The Big Lung Trial (BLT) was a large, pragmatic trial to evaluate the addition of chemotherapy to primary treatment (ie, surgery, radical radiotherapy, or supportive care) in non-small-cell lung cancer (NSCLC). In the supportive care group, there was a small but significant survival benefit in patients treated with chemotherapy compared with supportive care alone (no chemotherapy). A substudy was undertaken to evaluate the quality of life (QoL) implications of the treatment options. QoL was assessed using European Organisation for Research and Treatment of Cancer (EORTC) Quality of Life Questionnaires C30 (QLQ-C30) and LC17, and daily diary cards.


EORTC QLQ-C30 and LC17 were collected at 0, 6 to 8, 12, 18, and 24 weeks. Diary cards were completed during the first 12 weeks of the study. The primary end point was global QoL at 12 weeks.


A total of 273 patients were randomly assigned: 138 to no chemotherapy and 135 to chemotherapy.

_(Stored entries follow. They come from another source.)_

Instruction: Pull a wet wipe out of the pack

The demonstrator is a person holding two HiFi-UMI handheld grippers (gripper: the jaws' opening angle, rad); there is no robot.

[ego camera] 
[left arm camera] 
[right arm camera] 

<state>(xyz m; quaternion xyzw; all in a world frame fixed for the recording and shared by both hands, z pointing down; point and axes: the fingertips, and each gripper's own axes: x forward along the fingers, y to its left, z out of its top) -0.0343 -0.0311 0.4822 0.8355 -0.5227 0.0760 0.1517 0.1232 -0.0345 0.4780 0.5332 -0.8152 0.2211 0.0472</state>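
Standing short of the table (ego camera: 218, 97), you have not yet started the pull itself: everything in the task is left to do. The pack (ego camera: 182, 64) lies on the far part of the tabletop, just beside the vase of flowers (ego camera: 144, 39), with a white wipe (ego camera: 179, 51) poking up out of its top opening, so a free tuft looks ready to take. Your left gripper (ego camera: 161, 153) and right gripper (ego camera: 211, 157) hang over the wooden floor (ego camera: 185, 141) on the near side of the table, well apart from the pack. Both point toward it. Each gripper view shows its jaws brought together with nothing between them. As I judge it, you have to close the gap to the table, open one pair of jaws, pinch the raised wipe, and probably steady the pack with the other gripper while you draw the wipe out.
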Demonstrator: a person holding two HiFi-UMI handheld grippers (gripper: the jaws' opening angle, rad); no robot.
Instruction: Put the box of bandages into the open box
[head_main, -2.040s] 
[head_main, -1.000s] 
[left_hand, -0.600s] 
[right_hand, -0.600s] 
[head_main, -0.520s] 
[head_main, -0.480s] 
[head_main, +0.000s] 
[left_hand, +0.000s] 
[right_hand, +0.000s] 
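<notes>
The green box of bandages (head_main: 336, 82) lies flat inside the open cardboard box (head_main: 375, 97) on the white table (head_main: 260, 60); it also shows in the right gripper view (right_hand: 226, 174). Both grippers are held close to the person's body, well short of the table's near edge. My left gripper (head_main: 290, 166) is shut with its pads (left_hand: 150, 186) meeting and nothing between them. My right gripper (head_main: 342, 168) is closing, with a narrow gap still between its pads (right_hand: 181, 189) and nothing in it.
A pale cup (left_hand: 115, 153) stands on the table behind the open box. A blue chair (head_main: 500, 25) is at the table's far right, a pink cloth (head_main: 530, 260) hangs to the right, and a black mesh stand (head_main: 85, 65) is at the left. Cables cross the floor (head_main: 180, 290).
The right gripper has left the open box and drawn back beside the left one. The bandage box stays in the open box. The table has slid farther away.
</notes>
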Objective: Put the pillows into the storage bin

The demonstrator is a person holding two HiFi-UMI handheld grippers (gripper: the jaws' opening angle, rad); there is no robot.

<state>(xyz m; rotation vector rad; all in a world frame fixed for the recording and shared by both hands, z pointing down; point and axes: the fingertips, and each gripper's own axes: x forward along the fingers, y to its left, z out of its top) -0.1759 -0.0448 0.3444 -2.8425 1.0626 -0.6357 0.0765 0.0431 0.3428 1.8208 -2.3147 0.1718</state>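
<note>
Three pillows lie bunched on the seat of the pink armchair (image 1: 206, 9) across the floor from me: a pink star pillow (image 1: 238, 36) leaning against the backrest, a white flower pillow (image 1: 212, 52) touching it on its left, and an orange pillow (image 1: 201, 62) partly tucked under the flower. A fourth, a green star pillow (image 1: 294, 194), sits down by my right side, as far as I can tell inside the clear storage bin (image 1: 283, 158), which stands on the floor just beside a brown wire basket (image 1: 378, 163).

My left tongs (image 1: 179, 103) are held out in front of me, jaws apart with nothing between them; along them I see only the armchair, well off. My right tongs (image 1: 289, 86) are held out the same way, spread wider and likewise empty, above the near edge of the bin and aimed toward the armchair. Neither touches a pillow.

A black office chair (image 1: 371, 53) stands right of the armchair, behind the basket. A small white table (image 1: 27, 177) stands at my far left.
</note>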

There was no evidence of a large detrimental effect on QoL of chemotherapy. No statistically significant differences in global QoL or physical/emotional functioning, fatigue and dyspnea, and pain were detected at 12 weeks. Higher rates of palliative radiotherapy in the no chemotherapy arm may have lessened differences in QoL. Global QoL, role functioning, fatigue, appetite loss, and constipation were prognostic indicators of survival at 12 weeks.


There were no important adverse effects of chemotherapy on QoL.